We must pick our poison. Do we let dearness exert its feeble impulse bearing dearness for a long time? Or do we take the risks involved in acting to change costs of production? Let’s go over what brought us to this impasse. In the introduction there was highminded talk about creating possibilities. The possibility of acting to lower costs of production directly in the face of long lasting dearness is how Minsky paves the way for this freedom. The last two sections went over the difficulties in achieving that freedom. Now we are set up for the practical. What we want to do with Minsky is find what can replace the feeble force of dearness to induce investment.
Part 2: Investment Rules Demand
“Keynes's theory is one in which investment is the active, driving force causing that which must be explained, fluctuations”
Hyman Minsky, JMK, Chapter 5: “The Theory Of Investment”
Yes, it is finally time to actually discuss the book under review. There are two qualitative facts about the theory of investment that must be emphasized even in a brief review like this: 1) yields are quasi-rents and 2) except for the supply schedule for capital assets and the consumption function, the investment function fluctuates wildly.
Let’s start with the first. The yield of an investment is, to some degree, a rent on the underlying asset. In other words, the yield of a capital good is not a measure of its marginal productivity as a capital good. This quasi-rent yield is why the investor might choose to hold the capital good rather than cash, a reward for ignoring his fear of goods. But still, yield is partly a reward merely for owning something. While working on this problem, Adam Smith was wise to quote Hobbes: “Wealth is power.”.
Now we turn to the second point. Starting with definitions: the supply schedule for a capital asset is its replacement cost and the consumption function which maps income(s) to consumption. The replacement cost the price of making a new capital asset as an alternative to buying one off the market. As noted in the previous section, classical economists such as Ricardo and Say concentrated on replacement costs as a part of the supply schedule to the point of exclusion. The supply schedule for a capital good is usually, both by economists and by economic actors, assumed to be stable in the short run. Recently we had an astounding exception, as the replacement cost for microchips and a range of industrial and capital equipment exploded during the COVID19 pandemic. However, this assumption isn’t theoretically all that important, for theorists or participants, and few people were surprised by the lack of an endogenous market change in chips because of it.
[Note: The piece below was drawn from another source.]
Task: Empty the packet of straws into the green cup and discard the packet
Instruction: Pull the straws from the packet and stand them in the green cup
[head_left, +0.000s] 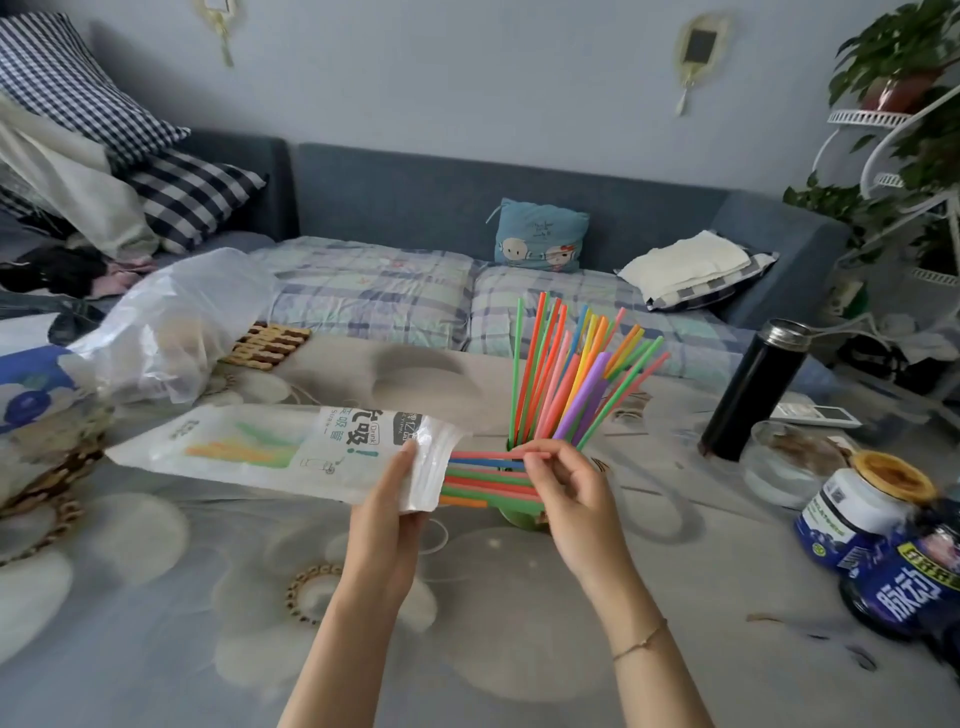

The stability of the consumption function is much more important and is Keynes’s contribution to economics praised even by the most anti-Keynesian. Now, filleting out the consumption function to do investment theory is the reverse of econometric practice. One normally takes investment as an input (measured by phone surveys) and tries to fit a consumption function. Milton Friedman’s most important contribution to economics by far was in estimating a consumption function in a way that found a slight effect of interest rates. Since interest rates are a relative price (the price of a forward contract divided by the price of a spot contract), this shows that consumer behavior is to some extent directed by a relative price. This was, and still is, the sole evidence for the empirical relevance of economic rationality.
The importance of this result for microeconomics only highlights the irrelevance of the form of the consumption function for macroeconomics. In a closed, balanced budget economy, aggregate demand is simply the sum of investment and consumption. Given the stability of replacement costs and consumption functions (and thereby the supply schedule for capital goods), for such an economy, to the extent demand is unpredictable it is because investment is unpredictable.
In other words, as phrased in the title of this section, it is investment that rules demand. Let us again summarize what we have seen so far, so as to illustrate the importance of this result. We want to use Minsky to create possibilities. In Minsky’s intellectual environment, there was a strong interest in the paradoxes of rationality. Qualitative economic growth itself involves such a paradox, as a company grows that company causes revaluations on its own assets. In the last section we saw how experience and theory both show we cannot rely on self-generated price fluctuation sensitive demand shifts to keep resources in employment. In this section we showed that it is investment which must make up this shortfall. This is a core part of the merely analytical side of Minsky’s economics. Now we will leave the text of Minsky for a moment to see whether Minsky and Keynes’s concerns are truly as general as they claim - can the problem of fear induced investment shortfall be simply regulated away? Or is it a fundamental part of strategic action?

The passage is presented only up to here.